Politique publique favorable à la santé, gouvernance, objectifs prioritaires et partenariats entre acteurs, de quoi parle-t-on ?

27 février 2024

La mise en œuvre des politiques publiques repose non seulement sur une mobilisation des partenariats mais également sur une prise en compte du contexte d’intervention. Celui-ci doit permettre in fine de définir une stratégie pertinente d’intervention différente d’un pays à l’autre en tenant compte des attentes de la population.

Au préalable, il convient de considérer les modalités de gouvernance du pays concerné. La gouvernance désigne l’ensemble des règles, des mesures et des organes de décision, d’information et de surveillance qui permettent d’assurer le bon fonctionnement d’un État, d’une institution ou d’une structure, avec pour objectifs de fournir une orientation stratégique, de gérer les risques et d’utiliser les ressources de façon responsable. Elle veille au respect des ayants droit – citoyens, patients, partenaires, actionnaires… – et de faire que leur voix soit entendue. Ce dernier point interroge le fonctionnement des systèmes de santé quant à leur modalité de décentralisation à la typologie aujourd’hui reconnue (Mills A., 1991).

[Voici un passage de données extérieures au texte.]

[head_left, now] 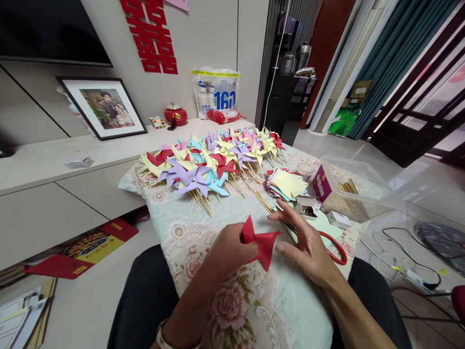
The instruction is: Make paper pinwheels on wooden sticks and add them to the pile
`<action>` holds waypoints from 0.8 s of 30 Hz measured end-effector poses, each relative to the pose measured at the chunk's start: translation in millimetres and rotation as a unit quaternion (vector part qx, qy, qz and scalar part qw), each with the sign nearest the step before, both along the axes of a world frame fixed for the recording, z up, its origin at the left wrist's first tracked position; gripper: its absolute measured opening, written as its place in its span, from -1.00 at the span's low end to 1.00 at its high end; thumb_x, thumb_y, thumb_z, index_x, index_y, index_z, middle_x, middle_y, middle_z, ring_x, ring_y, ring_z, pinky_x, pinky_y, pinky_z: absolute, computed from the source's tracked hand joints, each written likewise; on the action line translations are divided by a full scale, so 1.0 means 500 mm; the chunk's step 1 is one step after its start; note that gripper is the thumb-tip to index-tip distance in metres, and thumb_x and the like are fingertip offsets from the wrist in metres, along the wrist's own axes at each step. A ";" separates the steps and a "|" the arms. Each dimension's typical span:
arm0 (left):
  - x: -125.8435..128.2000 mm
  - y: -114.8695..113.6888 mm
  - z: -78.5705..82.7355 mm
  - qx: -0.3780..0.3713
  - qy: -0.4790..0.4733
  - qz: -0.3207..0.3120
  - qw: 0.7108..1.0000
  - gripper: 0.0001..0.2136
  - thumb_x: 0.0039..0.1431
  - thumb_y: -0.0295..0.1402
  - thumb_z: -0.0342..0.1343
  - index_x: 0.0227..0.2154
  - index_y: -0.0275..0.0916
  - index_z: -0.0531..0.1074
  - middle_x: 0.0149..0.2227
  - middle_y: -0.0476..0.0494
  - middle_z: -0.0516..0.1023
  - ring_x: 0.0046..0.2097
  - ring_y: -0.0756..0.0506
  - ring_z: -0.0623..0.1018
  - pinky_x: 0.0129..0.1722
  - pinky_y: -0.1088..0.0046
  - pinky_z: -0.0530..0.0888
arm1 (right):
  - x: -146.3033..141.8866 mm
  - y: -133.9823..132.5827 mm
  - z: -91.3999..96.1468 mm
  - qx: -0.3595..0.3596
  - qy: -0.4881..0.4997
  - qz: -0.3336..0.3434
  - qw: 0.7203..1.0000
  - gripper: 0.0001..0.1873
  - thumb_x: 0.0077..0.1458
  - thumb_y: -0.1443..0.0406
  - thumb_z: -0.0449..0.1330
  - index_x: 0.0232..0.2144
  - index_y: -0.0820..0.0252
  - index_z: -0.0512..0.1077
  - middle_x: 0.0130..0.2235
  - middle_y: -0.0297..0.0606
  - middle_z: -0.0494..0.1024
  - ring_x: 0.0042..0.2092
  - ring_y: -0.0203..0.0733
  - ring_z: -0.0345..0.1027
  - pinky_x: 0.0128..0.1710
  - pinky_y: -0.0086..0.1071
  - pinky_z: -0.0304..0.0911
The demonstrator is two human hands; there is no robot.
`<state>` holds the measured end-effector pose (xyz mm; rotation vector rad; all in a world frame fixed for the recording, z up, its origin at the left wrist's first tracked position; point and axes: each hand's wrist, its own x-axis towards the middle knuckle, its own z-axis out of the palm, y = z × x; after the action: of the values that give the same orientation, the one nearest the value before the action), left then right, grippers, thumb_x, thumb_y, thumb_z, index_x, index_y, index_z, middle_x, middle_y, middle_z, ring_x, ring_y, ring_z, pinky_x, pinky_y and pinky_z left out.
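My left hand [234, 249] pinches a red paper pinwheel [266, 245] with folded blades, low over the front of the floral tablecloth [232, 310]. Just right of it, my right hand [305, 242] is held with its fingers apart and nothing in them. Partly hidden by that hand lie scissors with red handles [336, 248]. A small open box [308, 208] of metal pins stands beyond the fingers. Behind it rests a stack of cut paper squares [286, 184], pale yellow on top. Thin wooden sticks [264, 201] lie beside the stack.
Many finished pinwheels [194, 180] on sticks cover the far left of the table. At the right a clear plastic bin [363, 186] holds more sticks, with a small white box [339, 219] before it. A white cabinet [90, 179] with a framed photo [105, 109] stands behind.
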<state>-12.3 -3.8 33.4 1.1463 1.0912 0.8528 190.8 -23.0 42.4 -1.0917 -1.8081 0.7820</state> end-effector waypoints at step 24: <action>-0.003 0.002 0.067 0.120 0.221 -0.169 0.953 -0.92 -0.17 -0.41 0.17 -0.62 -0.20 0.36 -0.59 0.06 0.36 -0.47 -0.03 0.33 -0.49 0.47 0.19 | -0.051 -0.021 -0.004 -0.073 -0.088 0.025 0.993 -0.11 -0.02 0.50 0.10 0.37 0.05 0.07 -0.31 -0.38 0.48 -0.28 -0.23 0.34 -0.23 -0.35 0.25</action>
<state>-14.0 -2.8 66.9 1.7308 1.1209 0.4753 165.3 -33.3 40.2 -1.2472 -1.9572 0.8826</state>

En France, la création des Agences régionales de santé (ARS) avait pour but initial de mettre en place un pilotage unifié de la santé intégrant le sanitaire et le médico-social coordonnés par des préfets sanitaires régionaux différents du corps préfectoral institué par Napoléon en 1800. Cette volonté de réorganisation unifiée s’inspirait des modes d’action publique existant dans les pays anglosaxons et nordiques. Dix-neuf ARS, établissements publics autonomes créés en 2010, aboutissaient à un système non décentralisé.

Quelques années plus tard, la loi NOTRe portant sur une nouvelle organisation territoriale de la république promulguée le 7 août 2015, a complexifié le système par la création de 13 nouvelles régions trop grandes pour certaines d’entre elles concernant la gestion de la santé à l’échelon local.

Ces successions de réformes ont cherché à installer un modèle plus déconcentré de l’État en créant les ARS et en établissant des partenariats (ex : contrats locaux de santé…) encore inégalement répartis dans les territoires.

Dans certaines régions, la mise en œuvre de politiques publiques, à partir d’objectifs prioritaires partagés entre acteurs, a subi le contrecoup de cette dernière réforme interrompant toute dynamique en cours. Le « pentagone du partenariat » s’en trouve ici bousculé.

Le COVID est l’un des événements qui a posé les limites des ARS, insuffisamment connectées aux acteurs et aux territoires. Les préfets des régions et des départements étaient devenus, lors de la pandémie, des coordinateurs des actions à travers les instructions de l’État.

Par ailleurs, la crise de l’hôpital public, la désertification médicale dans les territoires et l’altération de la fluidité de parcours concernant les patients chroniques s’aggravent.

La mission régalienne de l’État contribuant à garantir la sécurité des citoyens est remise en question par les événements récents (EHPAD, l’accès aux soins). Il importe que les principaux acteurs de la « responsabilité sociale en santé » à savoir, les décideurs politiques, les gestionnaires de la santé (financeurs), les professions de santé (personnels), les institutions universitaires et les communautés redéfinissent leur place et leur rôle pour la mise en œuvre d’objectifs prioritaires construits ensemble.

En cela, la réforme de la gouvernance de notre système de santé par la refonte globale du système et de son financement, chantier prioritaire de la refondation en santé, reste ici un défi de santé publique.

 

1. A. Le Vigouroux, et al. Gouvernance des politiques publiques favorables à la santé : l’expérience menée en PoitouCharentes, France. IHUPE – Global Health Promotion Vol.26, No 1 2019. 2. S. De Rouffignac et al. La responsabilité sociale en santé, Louvain Med, 2018: 137(9) 581-586.